Innovazione
“Città future”, il webinar di QN per comprendere l’innovazione nelle nostre città
Di Daniele Bernardi
Lo scorso 15 settembre, Quotidiano Nazionale, il gruppo editoriale che comprende La Nazione, Il Resto del Carlino e Il Giorno, ha organizzato il webinar “L’innovazione come leva di crescita e inclusione” per comprendere meglio il fenomeno della transizione digitale e il digital divide che da essa consegue. La conferenza appartiene al ciclo di incontri “Città future”, per comprendere le smart cities e i fenomeni che vi intercorrono.
Le transizioni digitale ed ecologica sono ormai una realtà ma non per questo poco sofferte.

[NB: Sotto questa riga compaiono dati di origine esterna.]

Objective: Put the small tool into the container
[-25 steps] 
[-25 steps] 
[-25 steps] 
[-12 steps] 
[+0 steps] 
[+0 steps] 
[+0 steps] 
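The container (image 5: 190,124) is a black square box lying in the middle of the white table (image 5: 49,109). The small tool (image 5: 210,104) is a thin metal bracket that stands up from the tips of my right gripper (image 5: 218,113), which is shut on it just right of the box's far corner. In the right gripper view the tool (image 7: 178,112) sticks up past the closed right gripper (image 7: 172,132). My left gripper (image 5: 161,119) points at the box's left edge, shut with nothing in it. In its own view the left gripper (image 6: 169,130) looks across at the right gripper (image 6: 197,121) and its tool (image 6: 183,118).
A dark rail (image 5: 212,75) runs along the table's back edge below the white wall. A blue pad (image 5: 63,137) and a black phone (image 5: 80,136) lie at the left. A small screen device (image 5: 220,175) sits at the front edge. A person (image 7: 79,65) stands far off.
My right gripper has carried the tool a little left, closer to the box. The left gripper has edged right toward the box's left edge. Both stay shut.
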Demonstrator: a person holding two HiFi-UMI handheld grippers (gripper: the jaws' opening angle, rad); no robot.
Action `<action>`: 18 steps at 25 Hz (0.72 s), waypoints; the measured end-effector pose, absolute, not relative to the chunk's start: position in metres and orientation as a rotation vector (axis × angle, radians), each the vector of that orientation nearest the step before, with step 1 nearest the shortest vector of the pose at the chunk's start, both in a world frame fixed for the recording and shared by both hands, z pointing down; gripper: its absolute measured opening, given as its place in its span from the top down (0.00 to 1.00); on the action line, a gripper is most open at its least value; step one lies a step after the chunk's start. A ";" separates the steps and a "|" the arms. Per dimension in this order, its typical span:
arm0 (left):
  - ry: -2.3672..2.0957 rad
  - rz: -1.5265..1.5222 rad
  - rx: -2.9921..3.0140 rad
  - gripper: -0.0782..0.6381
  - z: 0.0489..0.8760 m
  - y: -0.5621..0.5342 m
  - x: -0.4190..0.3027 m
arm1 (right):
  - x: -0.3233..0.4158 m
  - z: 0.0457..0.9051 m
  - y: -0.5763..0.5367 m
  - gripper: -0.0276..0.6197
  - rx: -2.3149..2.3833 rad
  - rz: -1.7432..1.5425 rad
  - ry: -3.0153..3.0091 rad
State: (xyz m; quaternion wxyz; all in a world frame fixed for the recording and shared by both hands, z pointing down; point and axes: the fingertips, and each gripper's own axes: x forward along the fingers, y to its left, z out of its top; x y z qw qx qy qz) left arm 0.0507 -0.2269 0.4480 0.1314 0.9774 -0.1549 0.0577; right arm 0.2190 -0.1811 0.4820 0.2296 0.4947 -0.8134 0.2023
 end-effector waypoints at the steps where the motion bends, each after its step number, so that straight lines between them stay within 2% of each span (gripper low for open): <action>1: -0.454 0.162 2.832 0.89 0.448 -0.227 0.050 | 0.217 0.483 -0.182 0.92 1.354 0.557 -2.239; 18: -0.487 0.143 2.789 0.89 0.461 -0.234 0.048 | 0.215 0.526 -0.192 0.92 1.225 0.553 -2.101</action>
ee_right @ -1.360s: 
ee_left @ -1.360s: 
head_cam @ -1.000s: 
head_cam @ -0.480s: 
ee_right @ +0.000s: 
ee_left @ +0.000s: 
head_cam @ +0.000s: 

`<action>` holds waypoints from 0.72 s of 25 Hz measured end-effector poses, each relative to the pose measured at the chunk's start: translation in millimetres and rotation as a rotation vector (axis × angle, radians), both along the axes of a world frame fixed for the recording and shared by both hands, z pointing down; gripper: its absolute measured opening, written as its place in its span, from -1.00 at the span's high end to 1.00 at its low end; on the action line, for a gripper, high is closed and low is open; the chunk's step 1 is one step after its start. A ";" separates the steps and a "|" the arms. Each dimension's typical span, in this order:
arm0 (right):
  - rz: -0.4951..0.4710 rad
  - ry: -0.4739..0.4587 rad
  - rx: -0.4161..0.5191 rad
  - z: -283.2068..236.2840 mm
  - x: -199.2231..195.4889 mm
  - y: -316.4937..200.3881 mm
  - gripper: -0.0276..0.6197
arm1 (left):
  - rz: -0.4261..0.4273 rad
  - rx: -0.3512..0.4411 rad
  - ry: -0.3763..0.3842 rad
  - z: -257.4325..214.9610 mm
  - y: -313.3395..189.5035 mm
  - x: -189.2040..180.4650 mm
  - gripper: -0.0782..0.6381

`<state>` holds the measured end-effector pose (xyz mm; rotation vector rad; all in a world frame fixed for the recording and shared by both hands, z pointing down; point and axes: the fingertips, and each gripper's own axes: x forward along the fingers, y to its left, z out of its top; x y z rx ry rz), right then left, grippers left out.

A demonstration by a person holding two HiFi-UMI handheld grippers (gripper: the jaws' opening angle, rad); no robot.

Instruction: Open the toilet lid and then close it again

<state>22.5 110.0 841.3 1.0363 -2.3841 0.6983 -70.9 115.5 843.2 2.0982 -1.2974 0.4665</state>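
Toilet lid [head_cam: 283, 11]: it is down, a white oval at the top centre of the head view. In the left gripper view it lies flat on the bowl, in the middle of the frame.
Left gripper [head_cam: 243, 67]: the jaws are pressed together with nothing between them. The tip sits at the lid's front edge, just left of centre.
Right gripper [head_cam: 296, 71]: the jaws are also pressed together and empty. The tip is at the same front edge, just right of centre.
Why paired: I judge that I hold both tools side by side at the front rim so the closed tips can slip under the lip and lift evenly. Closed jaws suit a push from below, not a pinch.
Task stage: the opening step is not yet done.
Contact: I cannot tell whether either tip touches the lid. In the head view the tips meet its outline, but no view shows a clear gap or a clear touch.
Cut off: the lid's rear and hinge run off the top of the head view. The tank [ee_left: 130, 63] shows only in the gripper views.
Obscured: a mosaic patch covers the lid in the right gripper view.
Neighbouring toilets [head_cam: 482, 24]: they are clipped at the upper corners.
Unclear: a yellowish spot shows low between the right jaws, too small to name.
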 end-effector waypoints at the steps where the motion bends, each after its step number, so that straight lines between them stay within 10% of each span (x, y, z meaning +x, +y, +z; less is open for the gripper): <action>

Se infatti in un primo momento hanno riguardato principalmente grandi compagnie o scelte politiche di alcuni paesi, ormai riguardano tutti. In economia, ad esempio, è il turno ora delle piccole e medie imprese (PMI), le quali tuttavia si stanno trovando a cambiare tanto la propria gestione e organizzazione interna quanto le proprie relazioni con fornitori e clienti senza un’adeguata struttura alle spalle. Sono principalmente due i problemi che le PMI devono affrontare quando decidono di intraprendere le proprie transizioni: una complessa e pesante burocrazia e la mancanza di competenze tecniche.
Il webinar arriva in soccorso di queste imprese. Stefano Fasani, fondatore di Open-es, presenta infatti la propria piattaforma: l’obiettivo è accompagnare le aziende accrescendo le loro competenze e alleggerendo il loro carico burocratico. Se ognuno cercasse di risolvere da solo il problema della sostenibilità con i propri partner, spiega Fasani, si creerebbe paradossalmente un danno, bisogna creare una convergenza tra vari attori del tessuto imprenditoriale, finanziario, associativo e istituzionale. Le aziende possono accedere alla piattaforma in modo totalmente gratuito e sono già 7.500 le imprese che lo hanno fatto, di queste ben il 75% sono PMI.
Ma Open-es non è l’unico aiuto che la tecnologia può fornire alle imprese. Uno dei problemi più comuni per un’azienda, soprattutto nelle sue prime fasi di vita, consiste nella ricerca di capitali. Change Capital è la risposta a questo problema. Si tratta di una piattaforma online in cui, solo scrivendo il numero della propria partita IVA, l’algoritmo mostra quanta liquidità potrebbe ricevere l’azienda e tutte le possibili diverse soluzioni di finanziamento, comprese quelle a fondo perduto. Dalla piattaforma è poi possibile chiedere l’investimento direttamente, anche se Change Capital mette al servizio dei propri clienti anche un team di esperti e consulenti che guidano il cliente nella scelta della miglior soluzione di investimento. La formula preferita dalla società, spiega infatti Francesco Brami, CEO e Co-founder di Change Capital, è la cosiddetta «Human tech – ovvero – il giusto connubio tra la parte umana e quella tecnologica». Gli imprenditori vanno educati, informati di queste nuove soluzioni. È proprio qui che entra in gioco la parte umana, «noi spieghiamo al cliente i nostri prodotti e i benefici dei nostri prodotti» afferma Brami.
La parte sull’educazione degli imprenditori è molto importante. «Non c’è solo un digital divide delle tecnologie ma un digital divide delle conoscenze: se porto il 5G in ogni aerea d’Italia, posso anche ottenere effetti nulli se la popolazione non è formata alla dimensione di appartenere ad un ecosistema digitale». Sono queste le parole del Prof. Simone Ombuen durante la conferenza di Città future. Il concetto secondo Ombuen è che siamo pieni di stimoli conoscitivi e cognitivi oggigiorno ma manchiamo dei mezzi per recepire questi stimoli, per assimilarli. E in questo modo il bombardamento di informazioni diventa inutile. L’Italia è indietro da questo punto di vista: spiega sempre Brami che solo il 5% delle imprese italiana ha ad oggi preso contatto con prodotti Fintech (come la sua piattaforma). Si tratta tuttavia di numeri in crescita: la pandemia ha portato molte persone e aziende ad avviarsi verso una maggiore digitalizzazione dei processi interni.
Il passo essenziale ora sarà trasformare quello che è stato straordinario ed emergenziale in ordinario e normale, a partire dallo smart working, una pratica che ha visto e vede oggi molti dipendenti, dalla big company alla PMI, tutti in grado di lavorare da casa. A tal proposito, Paolo Barberis, fondatore di Nana bianca e Dada, ha affermato: «La soluzione è portare il cuore oltre l’ostacolo e arrivare alla digitalizzazione dei processi: che tutti al lavoro riusciamo ad utilizzare i mezzi digitali». Chissà che non sia presto realtà.